Va assieme detto che i giornali tedeschi sono stati i suoi più attivi detrattori, con picchi durante la crisi migratoria del 2015 e questa primavera contro la legge anti-lgbtq. La stessa cancelliera Angela Merkel non ha mai lesinato le critiche al suo vicino, soprattutto sui migranti e sugli Eurobond ma, nonostante tutto, i rapporti commerciali tra i due stati sono rimasti costanti e consistenti.

Gli attacchi dall’estero come medaglie

Sui media ungheresi gli attacchi della stampa estera sono (quasi) un motivo di vanto. «La propaganda è massiccia e incessante e c’è sempre un nemico in agguato. All’inizio erano i socialisti, poi i migranti, la lobby lgbtq, i rom, l’Unione europea. Senza contare l’anti-semitismo della classe dirigente che imputa a George Soros tutte le teorie complottiste possibili».

Un’infaticabile macchina del fango

  • Un’infaticabile macchina del fango a sostegno dell’insostenibile.
  • La “legge schiavitù” sul lavoro straordinario obbligatorio, poi abrogata dalla Corte costituzionale;
  • di controllare i sindacati,
  • di criminalizzare i senzatetto,
  • di smantellare le università e metterle sotto il controllo di fondazioni filo-governative,
  • di imbavagliare i media indipendenti in nome della “sicurezza nazionale”,
  • di ammutolire o ridicolizzare l’opposizione politica interna,
  • di costruire una recinzione elettrificata di 175 chilometri al confine con la Serbia,
  • di decurtare fondi dalla scuola pubblica per assegnarli alle scuole religiose,
  • di impiegare in massa poveri e rom nei lavori pubblici per pochi fiorini al mese e licenziare i dipendenti statali che ora sono disoccupati e credono che «gli zingari gli abbiano rubato il lavoro»,
  • di equiparare la pedofilia all’omosessualità.

Costo delle vita pauroso

Oltre a determinare un’impennata del costo della vita pauroso: a titolo di esempio si consideri che un insegnante a Budapest spende in media il 70% del suo salario per un affitto e un agente di polizia è spesso costretto ad avere un secondo lavoro come trasportatore o rider per sbarcare il lunario.
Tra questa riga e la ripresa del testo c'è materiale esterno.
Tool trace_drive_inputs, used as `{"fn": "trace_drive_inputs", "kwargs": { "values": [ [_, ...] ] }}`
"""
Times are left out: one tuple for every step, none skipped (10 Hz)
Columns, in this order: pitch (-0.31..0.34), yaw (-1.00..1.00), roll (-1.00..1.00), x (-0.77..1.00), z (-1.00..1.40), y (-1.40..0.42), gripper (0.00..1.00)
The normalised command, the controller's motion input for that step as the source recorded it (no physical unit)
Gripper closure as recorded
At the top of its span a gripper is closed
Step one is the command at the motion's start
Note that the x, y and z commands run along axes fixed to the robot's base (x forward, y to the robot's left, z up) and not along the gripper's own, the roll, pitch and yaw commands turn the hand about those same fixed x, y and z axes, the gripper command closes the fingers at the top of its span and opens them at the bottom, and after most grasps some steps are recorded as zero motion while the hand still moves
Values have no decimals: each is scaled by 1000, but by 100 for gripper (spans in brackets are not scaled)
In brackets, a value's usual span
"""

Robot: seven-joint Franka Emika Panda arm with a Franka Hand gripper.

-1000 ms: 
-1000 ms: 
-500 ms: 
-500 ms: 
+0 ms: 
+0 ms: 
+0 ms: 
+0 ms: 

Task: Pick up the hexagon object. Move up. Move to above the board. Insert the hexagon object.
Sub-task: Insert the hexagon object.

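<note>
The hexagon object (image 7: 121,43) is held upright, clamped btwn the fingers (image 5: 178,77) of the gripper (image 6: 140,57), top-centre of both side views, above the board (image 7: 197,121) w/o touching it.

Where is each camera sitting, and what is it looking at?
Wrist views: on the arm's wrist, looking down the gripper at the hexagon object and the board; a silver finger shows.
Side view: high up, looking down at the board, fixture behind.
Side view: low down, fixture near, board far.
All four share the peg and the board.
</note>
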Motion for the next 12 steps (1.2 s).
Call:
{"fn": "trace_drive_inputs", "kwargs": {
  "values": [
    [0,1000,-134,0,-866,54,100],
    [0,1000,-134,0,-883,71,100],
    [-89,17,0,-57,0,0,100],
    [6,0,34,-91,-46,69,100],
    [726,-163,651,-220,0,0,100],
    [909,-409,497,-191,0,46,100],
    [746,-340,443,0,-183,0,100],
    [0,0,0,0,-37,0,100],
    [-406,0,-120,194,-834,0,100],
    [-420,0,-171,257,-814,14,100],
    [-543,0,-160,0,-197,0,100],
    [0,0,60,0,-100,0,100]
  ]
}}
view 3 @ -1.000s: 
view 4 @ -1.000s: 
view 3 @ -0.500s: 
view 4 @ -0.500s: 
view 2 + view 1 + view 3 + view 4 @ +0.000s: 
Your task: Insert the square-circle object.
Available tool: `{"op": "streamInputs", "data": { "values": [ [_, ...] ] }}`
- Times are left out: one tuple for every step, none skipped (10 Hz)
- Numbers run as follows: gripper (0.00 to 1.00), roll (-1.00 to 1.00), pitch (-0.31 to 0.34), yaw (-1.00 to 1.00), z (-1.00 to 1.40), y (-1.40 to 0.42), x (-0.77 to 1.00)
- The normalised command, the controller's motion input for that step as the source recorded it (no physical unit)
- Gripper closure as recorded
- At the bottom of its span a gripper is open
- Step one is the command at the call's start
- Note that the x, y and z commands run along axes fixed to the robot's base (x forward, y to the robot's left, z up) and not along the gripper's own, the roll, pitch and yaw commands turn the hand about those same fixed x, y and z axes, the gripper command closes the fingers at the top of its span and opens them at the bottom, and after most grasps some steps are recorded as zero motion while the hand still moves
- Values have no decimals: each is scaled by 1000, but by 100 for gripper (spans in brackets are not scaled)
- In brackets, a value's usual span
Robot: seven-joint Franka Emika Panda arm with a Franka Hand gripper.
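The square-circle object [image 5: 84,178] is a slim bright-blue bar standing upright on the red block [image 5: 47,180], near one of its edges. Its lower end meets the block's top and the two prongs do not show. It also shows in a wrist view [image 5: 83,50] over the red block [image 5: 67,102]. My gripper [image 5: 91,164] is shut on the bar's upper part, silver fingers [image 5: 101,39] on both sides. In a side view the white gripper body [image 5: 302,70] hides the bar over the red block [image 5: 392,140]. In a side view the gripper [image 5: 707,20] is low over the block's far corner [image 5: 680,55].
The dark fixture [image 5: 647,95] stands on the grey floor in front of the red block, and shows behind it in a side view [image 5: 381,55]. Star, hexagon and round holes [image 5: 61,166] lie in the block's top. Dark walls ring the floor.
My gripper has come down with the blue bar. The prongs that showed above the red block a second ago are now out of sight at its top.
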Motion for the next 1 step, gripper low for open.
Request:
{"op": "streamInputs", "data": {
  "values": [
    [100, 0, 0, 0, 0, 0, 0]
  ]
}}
Sui Rom, la persecuzione facile e applaudita

Il nuovo nemico interno. Nel paese c’è la comunità più antica e popolosa d’Europa, vive ghettizzata, a volte impiegata in lavori sociali con compenso minimo, insiste ancora Sabato Angieri. L’Ungheria ha la più alta percentuale di popolazione di origine rom tra gli stati europei e una delle più antiche. Poi la trovata geniale del governo in carica di istituire i “lavoratori sociali” a tagliare l’erba nei parchi pubblici o altri lavoretti simili per un massimo di 200 euro al mese.

I vantaggi per i politici sono molteplici: si risparmiano soldi per gli stipendi dei lavoratori qualificati, si utilizza l’iscrizione alle liste come leva per il voto di scambio (tant’è che molte comunità rom votano per Fidesz).